(Supplied data)

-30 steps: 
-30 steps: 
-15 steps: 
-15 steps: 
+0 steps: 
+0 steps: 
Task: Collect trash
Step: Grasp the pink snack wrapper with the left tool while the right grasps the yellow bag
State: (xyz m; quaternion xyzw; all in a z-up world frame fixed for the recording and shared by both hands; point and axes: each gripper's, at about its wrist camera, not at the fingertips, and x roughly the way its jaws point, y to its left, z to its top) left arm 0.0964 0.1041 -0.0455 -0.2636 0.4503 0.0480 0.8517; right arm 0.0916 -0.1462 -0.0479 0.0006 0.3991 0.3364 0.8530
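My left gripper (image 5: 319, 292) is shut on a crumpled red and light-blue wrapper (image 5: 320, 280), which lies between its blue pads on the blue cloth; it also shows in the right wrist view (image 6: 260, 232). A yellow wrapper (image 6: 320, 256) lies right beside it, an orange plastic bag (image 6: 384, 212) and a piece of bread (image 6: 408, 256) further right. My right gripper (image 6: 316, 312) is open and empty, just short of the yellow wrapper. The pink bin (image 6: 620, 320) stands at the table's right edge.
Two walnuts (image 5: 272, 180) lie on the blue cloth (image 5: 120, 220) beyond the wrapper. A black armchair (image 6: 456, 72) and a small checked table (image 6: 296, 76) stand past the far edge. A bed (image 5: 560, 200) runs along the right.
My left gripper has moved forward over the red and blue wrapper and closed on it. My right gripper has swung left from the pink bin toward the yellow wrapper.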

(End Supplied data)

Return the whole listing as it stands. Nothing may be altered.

- Expected output -
-30 steps: 
-30 steps: 
-15 steps: 
-15 steps: 
+0 steps: 
+0 steps: 
Task: Collect trash
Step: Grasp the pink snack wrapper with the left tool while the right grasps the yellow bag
State: (xyz m; quaternion xyzw; all in a z-up world frame fixed for the recording and shared by both hands; point and axes: each gripper's, at about its wrist camera, not at the fingertips, and x roughly the way its jaws point, y to its left, z to its top) left arm 0.0964 0.1041 -0.0455 -0.2636 0.4503 0.0480 0.8517; right arm 0.0916 -0.1462 -0.0479 0.0006 0.3991 0.3364 0.8530
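My left gripper (image 5: 319, 292) is shut on a crumpled red and light-blue wrapper (image 5: 320, 280), which lies between its blue pads on the blue cloth; it also shows in the right wrist view (image 6: 260, 232). A yellow wrapper (image 6: 320, 256) lies right beside it, an orange plastic bag (image 6: 384, 212) and a piece of bread (image 6: 408, 256) further right. My right gripper (image 6: 316, 312) is open and empty, just short of the yellow wrapper. The pink bin (image 6: 620, 320) stands at the table's right edge.
Two walnuts (image 5: 272, 180) lie on the blue cloth (image 5: 120, 220) beyond the wrapper. A black armchair (image 6: 456, 72) and a small checked table (image 6: 296, 76) stand past the far edge. A bed (image 5: 560, 200) runs along the right.
My left gripper has moved forward over the red and blue wrapper and closed on it. My right gripper has swung left from the pink bin toward the yellow wrapper.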

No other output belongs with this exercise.